Note: The ./configure command can fail, especially if a prerequisite—a system library or critical system utility, say—cannot be found.

Scan the output of ./configure, looking for anomalies, such as specialized or local versions of commands, that might not be appropriate to build a general application such as SQLite. As an example, if your systems administrator installed an alpha version of GCC and the configure tool prefers to use it, you might choose to manually override the choice. To see a list (often long) of options you can override, type ./configure --help, as shown in Listing 3:

Listing 3. General options for the ./configure script
$ ./configure --help
...
By default, `make install' will install all the files in
`/usr/local/bin', `/usr/local/lib' etc. You can specify
an installation prefix other than `/usr/local' using `--prefix',
for instance `--prefix=$HOME'.

For better control, use the options below.

Fine tuning of the installation directories:
  --bindir=DIR           user executables [EPREFIX/bin]
  --sbindir=DIR          system admin executables [EPREFIX/sbin]
  --libexecdir=DIR       program executables [EPREFIX/libexec]
...

The output of ./configure --help includes general options used with the configuration system and specific options pertinent only to the software you're building. To see the latter (shorter) list, type ./configure --help=short (see Listing 4):

Listing 4. Package-specific options for the software to build
$ ./configure --help=short
Optional Features:
  --disable-FEATURE       do not include FEATURE (same as --enable-FEATURE=no)
  --enable-FEATURE[=ARG]  include FEATURE [ARG=yes]
  --enable-shared[=PKGS]  build shared libraries [default=yes]
  --enable-static[=PKGS]  build static libraries [default=yes]
  --enable-fast-install[=PKGS]
                          optimize for fast installation [default=yes]
  --disable-libtool-lock  avoid locking (might break parallel builds)
  --enable-threadsafe     Support threadsafe operation
  --enable-cross-thread-connections
                          Allow connection sharing across threads
  --enable-threads-override-locks
                          Threads can override each others locks
  --enable-releasemode    Support libtool link to release mode
  --enable-tempstore      Use an in-ram database for temporary tables
                          (never,no,yes,always)
  --disable-tcl           do not build TCL extension
  --disable-readline      disable readline support [default=detect]
  --enable-debug          enable debugging & verbose explain

Returning to ./configure --help, the output at the very top indicates that the default installation directory for executables is /usr/local/bin, the default installation directory for libraries is /usr/local/lib, and so on. Many systems use an alternate hierarchy to store non-core software.
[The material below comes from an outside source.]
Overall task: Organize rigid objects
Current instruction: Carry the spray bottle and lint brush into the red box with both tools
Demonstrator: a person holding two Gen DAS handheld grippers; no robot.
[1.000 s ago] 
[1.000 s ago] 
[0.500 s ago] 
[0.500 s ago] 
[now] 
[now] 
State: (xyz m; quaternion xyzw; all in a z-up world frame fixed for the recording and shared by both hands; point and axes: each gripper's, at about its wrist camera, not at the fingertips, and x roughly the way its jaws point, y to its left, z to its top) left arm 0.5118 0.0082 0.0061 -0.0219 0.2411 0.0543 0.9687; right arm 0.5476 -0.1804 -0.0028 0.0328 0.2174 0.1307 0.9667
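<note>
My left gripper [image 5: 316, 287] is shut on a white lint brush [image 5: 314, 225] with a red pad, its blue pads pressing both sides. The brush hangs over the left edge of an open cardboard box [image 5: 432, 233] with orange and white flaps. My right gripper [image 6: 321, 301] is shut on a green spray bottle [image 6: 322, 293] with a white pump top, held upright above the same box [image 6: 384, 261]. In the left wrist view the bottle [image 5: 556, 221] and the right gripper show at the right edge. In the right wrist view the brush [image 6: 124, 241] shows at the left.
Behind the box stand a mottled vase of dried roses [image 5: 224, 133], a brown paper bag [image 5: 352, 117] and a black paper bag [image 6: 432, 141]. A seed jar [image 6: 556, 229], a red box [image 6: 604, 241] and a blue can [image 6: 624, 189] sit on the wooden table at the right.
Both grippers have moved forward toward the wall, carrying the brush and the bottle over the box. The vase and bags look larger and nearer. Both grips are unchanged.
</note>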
For example, many systems administrators choose to use /opt instead of /usr/local as the locus of locally added or locally modified software. If you want to install SQLite in a directory other than the default, specify the directory with the --prefix= option. One possible use—and a common one if you're the only person using a package or if you don't have root access to install the software globally—is to install the software in your own hierarchy within your home directory:

$ ./configure --prefix=$HOME/sw

Using this command, the install portion of the build would recreate the hierarchy of the software in $HOME/sw, as in $HOME/sw/bin, $HOME/sw/lib, $HOME/sw/etc, $HOME/sw/man, and others as needed. For simplicity, this example installs its code in the default targets.

Compile the code

The result of ./configure is a Makefile compatible with your version of UNIX. The development utility named make uses the Makefile to execute the steps required to compile and link the code into an executable. You can open the Makefile to examine it, but don't edit it, because any modifications you make will be listed if you run ./configure again.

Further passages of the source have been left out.